1、3 启动好虚拟机后，需要对 hdfs-site.xml 配置文件添加一个新的属性：dfs.permissions 为 false。如下：

<configuration>

<property>
<name>dfs.replication</name>
<value>1</value>
</property>

<property>
<name>dfs.permissions</name>
<value>false</value>
</property>

</configuration>

保存并退出

1、4 start-all.sh 启动 hadoop。

1、5 禁用ipatbles 防火墙规则。

2、为linux 添加一个root权限的账户。该账户名称为你登陆的windwos 的用户名。因为是远程调试，所以需要一个与windows一样的账户名称来运行hadoop。且该账户有足够的权限来运行hadoop。我直接使用root权限。
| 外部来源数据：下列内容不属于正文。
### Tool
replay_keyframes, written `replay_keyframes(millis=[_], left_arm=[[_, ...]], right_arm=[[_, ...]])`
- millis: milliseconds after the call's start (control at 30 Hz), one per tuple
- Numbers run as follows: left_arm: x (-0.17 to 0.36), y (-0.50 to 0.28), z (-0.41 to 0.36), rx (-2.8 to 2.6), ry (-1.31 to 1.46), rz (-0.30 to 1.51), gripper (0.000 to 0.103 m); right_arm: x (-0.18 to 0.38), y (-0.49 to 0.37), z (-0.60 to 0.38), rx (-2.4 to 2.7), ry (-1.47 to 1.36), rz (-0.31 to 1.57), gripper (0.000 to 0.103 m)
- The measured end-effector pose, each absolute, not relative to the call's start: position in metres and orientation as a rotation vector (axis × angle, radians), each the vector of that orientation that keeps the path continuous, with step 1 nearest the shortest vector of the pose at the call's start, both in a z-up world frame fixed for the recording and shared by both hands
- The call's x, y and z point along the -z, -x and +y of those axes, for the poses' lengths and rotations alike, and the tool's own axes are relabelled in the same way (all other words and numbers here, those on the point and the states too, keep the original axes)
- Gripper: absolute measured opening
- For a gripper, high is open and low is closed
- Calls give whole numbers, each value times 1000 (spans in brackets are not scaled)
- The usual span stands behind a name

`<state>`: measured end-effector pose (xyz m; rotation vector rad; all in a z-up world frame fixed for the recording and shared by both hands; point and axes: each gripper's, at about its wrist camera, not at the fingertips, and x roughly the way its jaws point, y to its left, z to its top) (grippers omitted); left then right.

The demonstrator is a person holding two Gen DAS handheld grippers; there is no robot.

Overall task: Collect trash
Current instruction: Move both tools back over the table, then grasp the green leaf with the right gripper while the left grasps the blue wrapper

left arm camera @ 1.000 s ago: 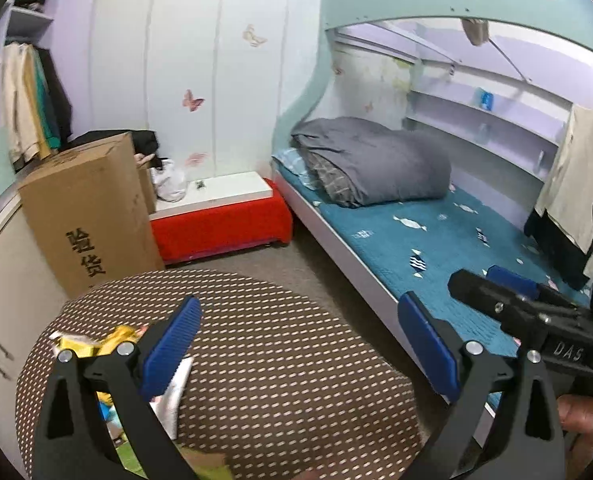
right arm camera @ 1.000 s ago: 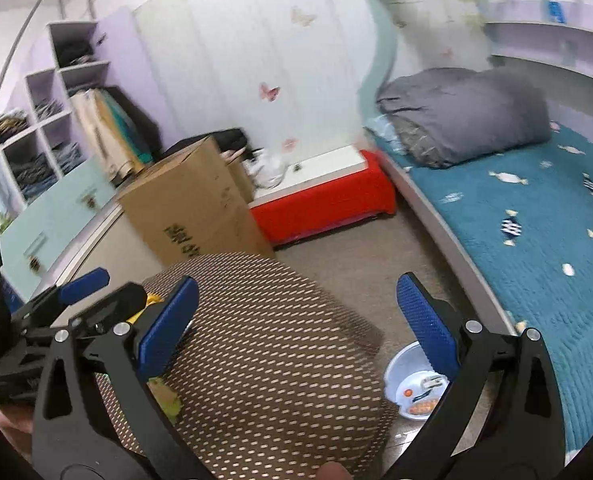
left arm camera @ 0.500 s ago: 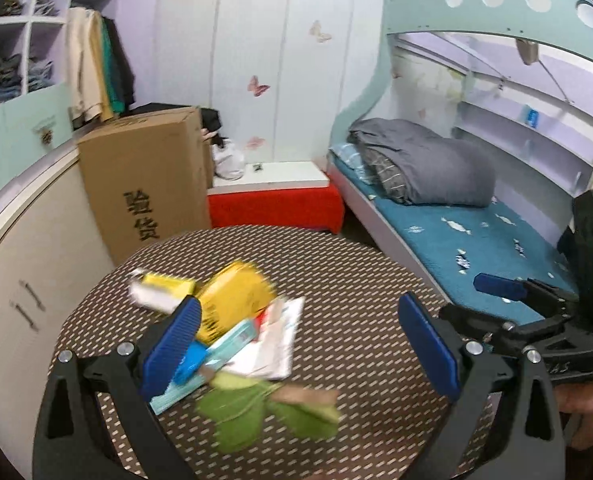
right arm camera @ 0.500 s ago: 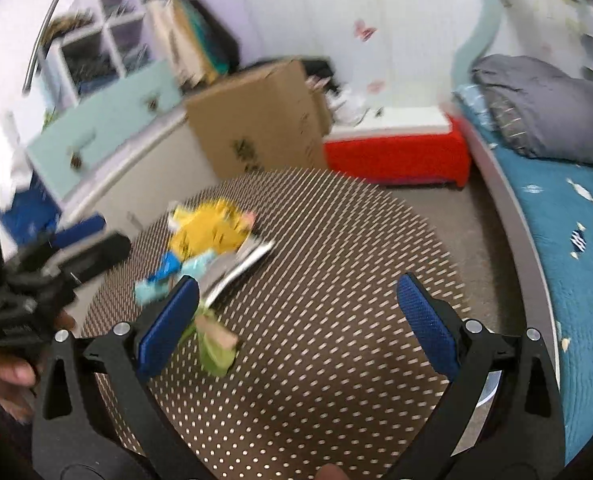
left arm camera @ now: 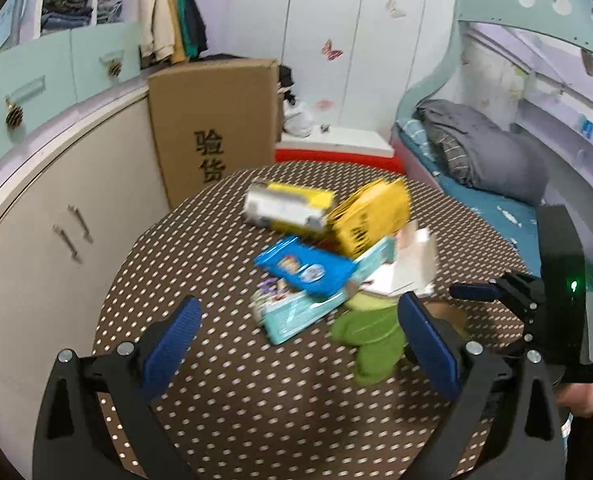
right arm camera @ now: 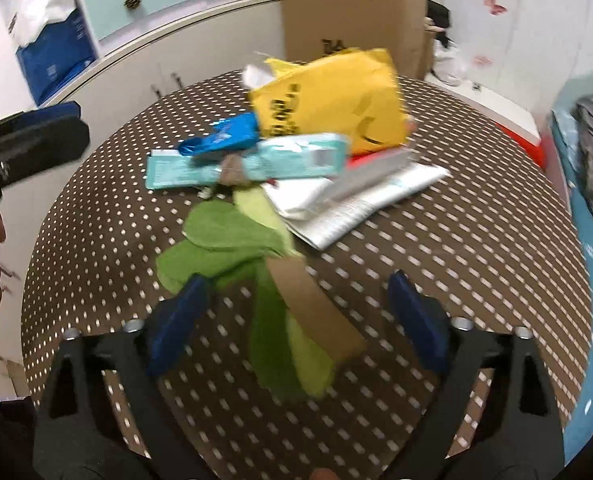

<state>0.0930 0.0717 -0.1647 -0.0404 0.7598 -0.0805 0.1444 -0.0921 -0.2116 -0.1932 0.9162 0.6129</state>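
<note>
**Trash pile ahead of both claws**

Between the right claw (right arm camera: 296, 316) pads, which have just been closing, lies the green cloth (right arm camera: 232, 240) with a brown card strip (right arm camera: 316, 308); the pads stand clear of it, nothing gripped. Beyond it: silver wrapper (right arm camera: 360, 204), teal pack (right arm camera: 252, 164), blue packet (right arm camera: 224, 136), then yellow bag (right arm camera: 336, 100), all on the dotted table (right arm camera: 476, 240). The left claw (left arm camera: 296, 332) is released, empty, with the pile just ahead and right of it. Farthest off stands a carton (left arm camera: 212, 120).
</note>
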Motion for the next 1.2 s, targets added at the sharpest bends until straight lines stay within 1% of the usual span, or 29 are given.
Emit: replay_keyframes(millis=[33,67,100,133,167,200,267,567,633,667,700,967,1167,1200], left_arm=[[167,-93,75,74,41,767,96],[170,-94,77,70,41,773,96],[172,-95,79,67,39,780,96],[174,-96,81,66,35,783,96],[175,-98,81,65,31,785,96],[176,-100,81,66,26,787,96],[178,-106,79,75,17,789,96],[195,-139,57,128,-81,809,96],[200,-147,55,134,-95,818,90],[202,-151,56,140,-93,828,83],[206,-157,57,142,-79,847,80],[209,-178,73,118,54,853,80],[226,-207,80,70,118,926,80],[228,-210,80,73,131,934,76]], right_arm=[[213,-145,-86,-619,204,916,72],[215,-145,-80,-627,219,903,64],[215,-145,-77,-641,222,891,52],[214,-144,-74,-655,218,884,43],[213,-143,-74,-673,205,884,27],[212,-142,-73,-675,195,890,18],[212,-142,-78,-668,175,898,14],[208,-130,-127,-608,54,915,14],[206,-129,-133,-599,34,914,14],[205,-128,-136,-592,28,914,14],[204,-127,-140,-586,27,913,14],[203,-122,-152,-571,-5,919,14],[201,-127,-155,-578,-15,915,14],[201,-128,-156,-577,-14,913,14]])
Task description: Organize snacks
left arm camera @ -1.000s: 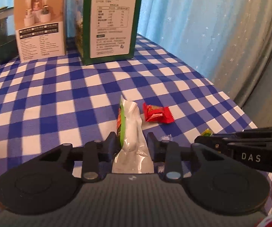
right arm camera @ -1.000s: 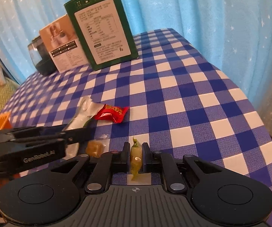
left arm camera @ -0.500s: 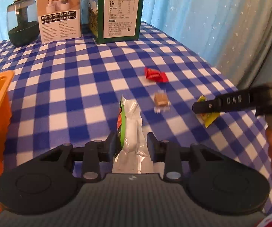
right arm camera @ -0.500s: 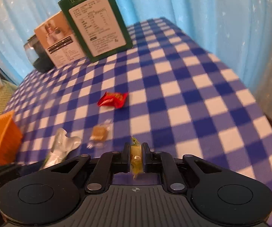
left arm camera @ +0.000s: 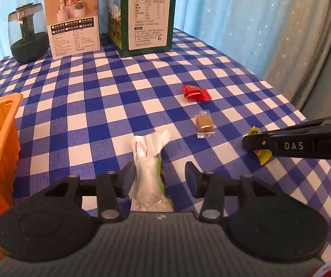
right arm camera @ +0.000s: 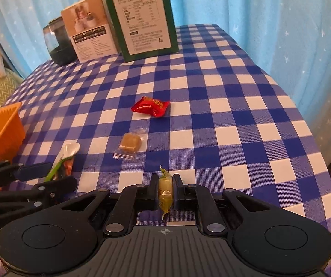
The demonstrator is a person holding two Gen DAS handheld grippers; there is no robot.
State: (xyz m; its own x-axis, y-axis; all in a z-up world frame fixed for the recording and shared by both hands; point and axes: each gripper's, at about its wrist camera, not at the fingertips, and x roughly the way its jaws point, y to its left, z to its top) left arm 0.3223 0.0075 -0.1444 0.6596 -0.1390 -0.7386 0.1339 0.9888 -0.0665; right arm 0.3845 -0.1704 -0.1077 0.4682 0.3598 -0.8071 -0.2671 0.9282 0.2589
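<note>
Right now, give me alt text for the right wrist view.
The right gripper pinches a yellow-green candy above a blue checked tablecloth. Ahead lie a brown candy and a red candy; an orange basket sits at left.

Soft daylight is glowing through the far blue curtain [right arm camera: 246, 4], leaving faint shadows on the checkered surface [left arm camera: 119, 106], while fisheye distortion is bending edges and corners are darkening.
</note>
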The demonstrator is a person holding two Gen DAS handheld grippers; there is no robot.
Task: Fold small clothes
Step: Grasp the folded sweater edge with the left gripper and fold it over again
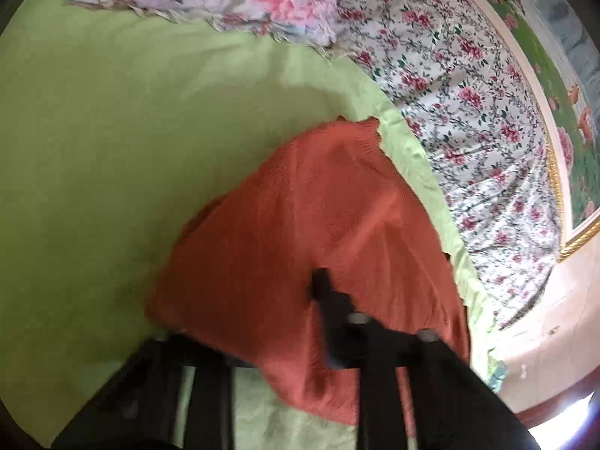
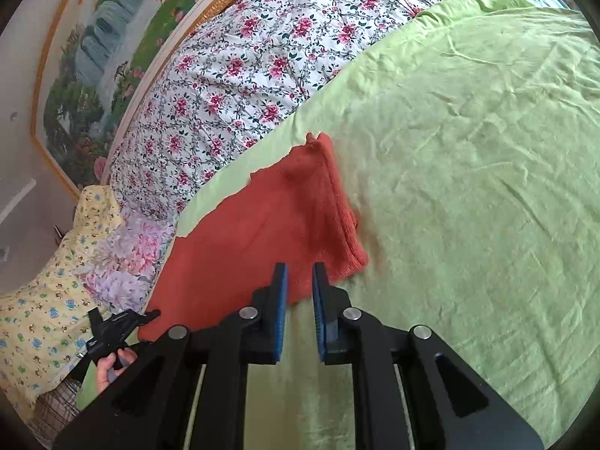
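Note:
A small rust-orange knit garment [image 1: 318,217] lies on a light green sheet [image 1: 93,131]. In the left wrist view my left gripper [image 1: 300,322] is shut on the garment's near edge; the cloth drapes over one finger and hides it, and the view is blurred. In the right wrist view the same garment [image 2: 255,232] stretches from the centre towards the lower left. My right gripper [image 2: 300,273] stands slightly open with blue pads, its tips at the garment's near edge, nothing pinched between them. The left gripper [image 2: 146,317] shows at the lower left, at the garment's corner.
A white floral quilt [image 2: 243,63] lies behind the green sheet [image 2: 468,187]. A purple-pink floral pillow [image 2: 131,255] and yellow patterned cloth [image 2: 41,318] are at the left. A framed landscape picture [image 2: 105,48] hangs on the wall. Open green sheet spreads right.

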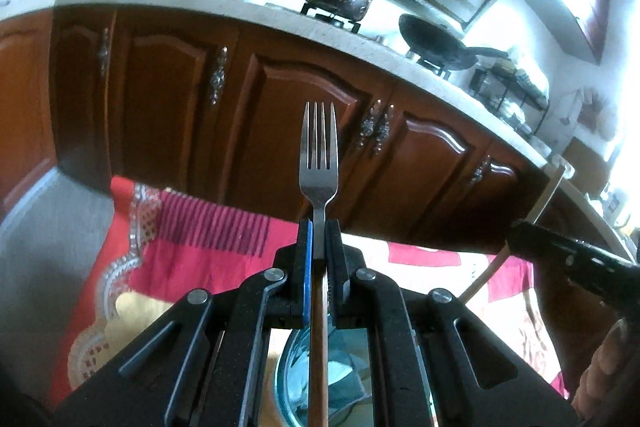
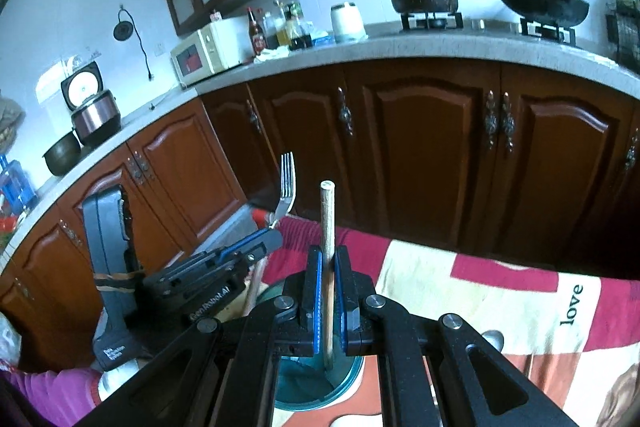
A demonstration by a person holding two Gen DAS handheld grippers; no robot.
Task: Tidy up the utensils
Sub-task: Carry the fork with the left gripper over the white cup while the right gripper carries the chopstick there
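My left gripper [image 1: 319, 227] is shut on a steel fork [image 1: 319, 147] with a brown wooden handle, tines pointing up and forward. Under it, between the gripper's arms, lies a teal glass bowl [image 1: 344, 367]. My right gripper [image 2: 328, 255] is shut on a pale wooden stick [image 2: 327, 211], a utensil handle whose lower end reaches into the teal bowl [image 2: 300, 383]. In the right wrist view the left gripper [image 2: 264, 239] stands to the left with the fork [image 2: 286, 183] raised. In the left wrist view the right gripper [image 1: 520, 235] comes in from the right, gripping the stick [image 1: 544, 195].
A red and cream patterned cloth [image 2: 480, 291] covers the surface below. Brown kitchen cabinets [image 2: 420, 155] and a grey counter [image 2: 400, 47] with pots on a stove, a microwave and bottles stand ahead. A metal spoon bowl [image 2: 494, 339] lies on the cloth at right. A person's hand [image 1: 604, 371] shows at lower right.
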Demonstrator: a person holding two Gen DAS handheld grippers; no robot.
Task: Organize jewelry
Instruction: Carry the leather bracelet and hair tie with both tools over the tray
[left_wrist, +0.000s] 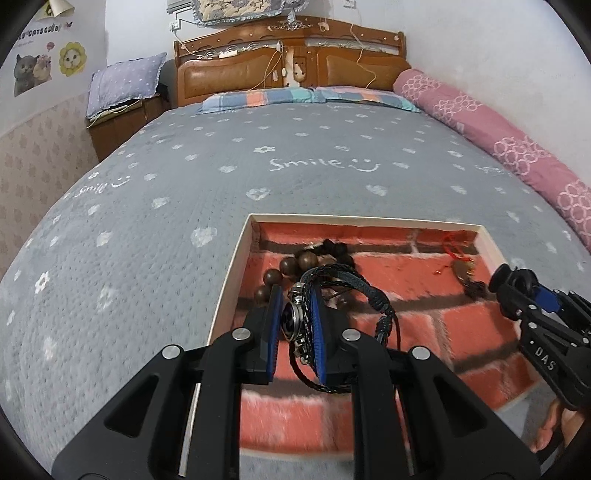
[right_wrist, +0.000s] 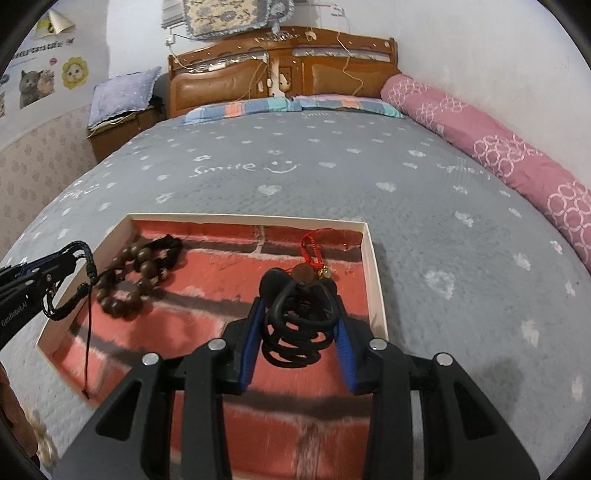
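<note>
Braided bracelet (left_wrist: 325, 295) sits clamped in left gripper (left_wrist: 295, 317); right gripper (right_wrist: 299, 321) apparently grips black hair ties (right_wrist: 295, 332).

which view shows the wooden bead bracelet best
The right wrist view: the wooden bead bracelet lies in full in the box's left part. In the left wrist view the left gripper and its black braided bracelet hide much of it.
</note>
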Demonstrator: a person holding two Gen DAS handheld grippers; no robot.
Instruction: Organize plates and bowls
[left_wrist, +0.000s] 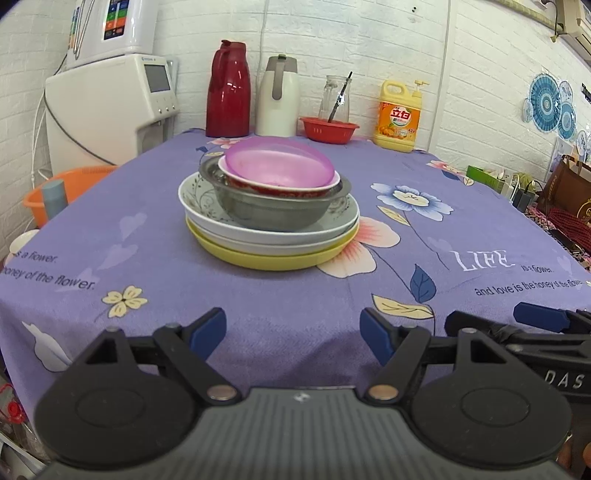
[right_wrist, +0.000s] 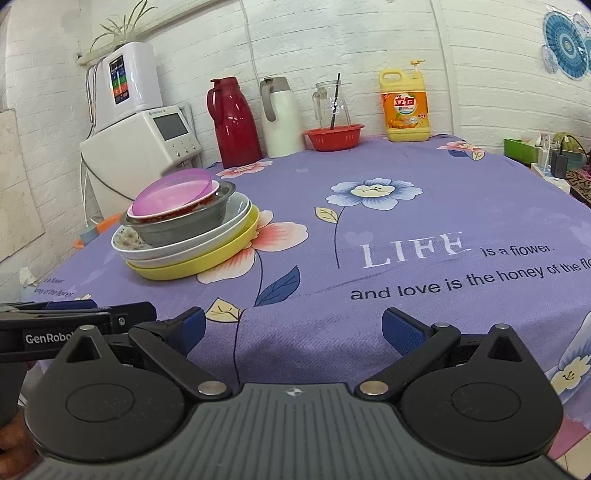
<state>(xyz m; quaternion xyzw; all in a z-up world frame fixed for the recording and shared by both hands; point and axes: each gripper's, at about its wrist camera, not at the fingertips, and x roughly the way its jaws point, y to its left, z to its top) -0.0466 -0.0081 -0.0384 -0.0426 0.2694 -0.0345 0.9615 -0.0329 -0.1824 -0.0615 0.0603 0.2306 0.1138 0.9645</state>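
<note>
A stack of dishes stands mid-table. From the bottom: a yellow plate, white plates with a floral one on top, a steel bowl, a red-and-white bowl, and a purple plastic bowl tilted on top. The stack also shows at left in the right wrist view, with the purple bowl uppermost. My left gripper is open and empty at the table's near edge, well short of the stack. My right gripper is open and empty, to the right of the left gripper.
Along the back wall stand a red thermos, a white thermos, a glass jug, a red basket and a yellow detergent bottle. A water dispenser and orange basin are left of the table.
</note>
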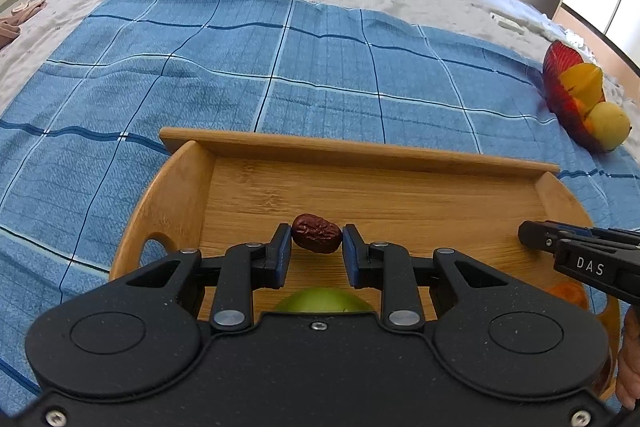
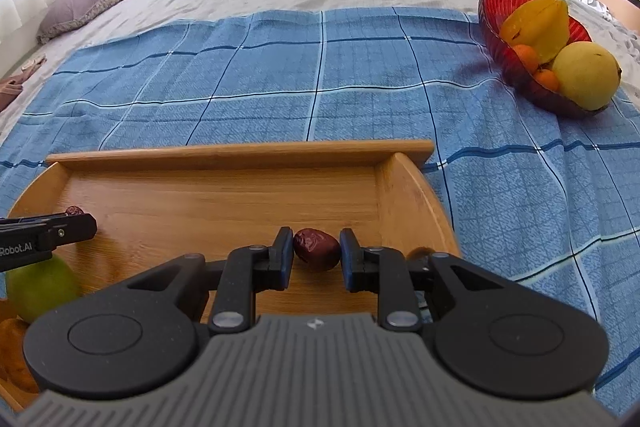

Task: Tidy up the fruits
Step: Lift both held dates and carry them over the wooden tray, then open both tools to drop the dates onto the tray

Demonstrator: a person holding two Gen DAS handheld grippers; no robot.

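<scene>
Held one red date (image 1: 316, 237) pinched in the left tongs (image 1: 316, 247), another date (image 2: 316, 249) in the right tongs (image 2: 316, 251), both just above the wooden tray (image 1: 360, 195), apparently for setting down.

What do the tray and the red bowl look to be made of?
Tray: likely bamboo or light wood, with visible straight grain, a honey tone and a smooth matte finish. Red bowl: seemingly glass or clear plastic, since it is translucent, ribbed and glossy; which one cannot be told.
</scene>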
如下是添加账户示例：（PS：我 windows 的用户名是 Caixen ，所以以下以 Caixen 为例）

[root@caixen-3 ~]# adduser Caixen //添加一个名为Caixen的用户

[root@caixen-3 ~]#passwd Caixen //修改密码

账户添加成功后。给Caixen附 root 权限。

修改 /etc/passwd 文件，找到如下行，把用户ID修改为 0 ，如下所示：

Caixen:x:0:500::/home/Caixen:/bin/bash

保存并退出。

测试Caixen 账户： logout 登出当前用户，然后使用 Caixen 用户名和密码登陆即可。

3、在Eclipse 中新建一个 MapReduce Driver 项目，取名为：KeyWordCount

3、1 在hadoop-1.2.1 原解压文件中找到 WordCount.java 文件，并拷贝到 KeyWordCount 项目中。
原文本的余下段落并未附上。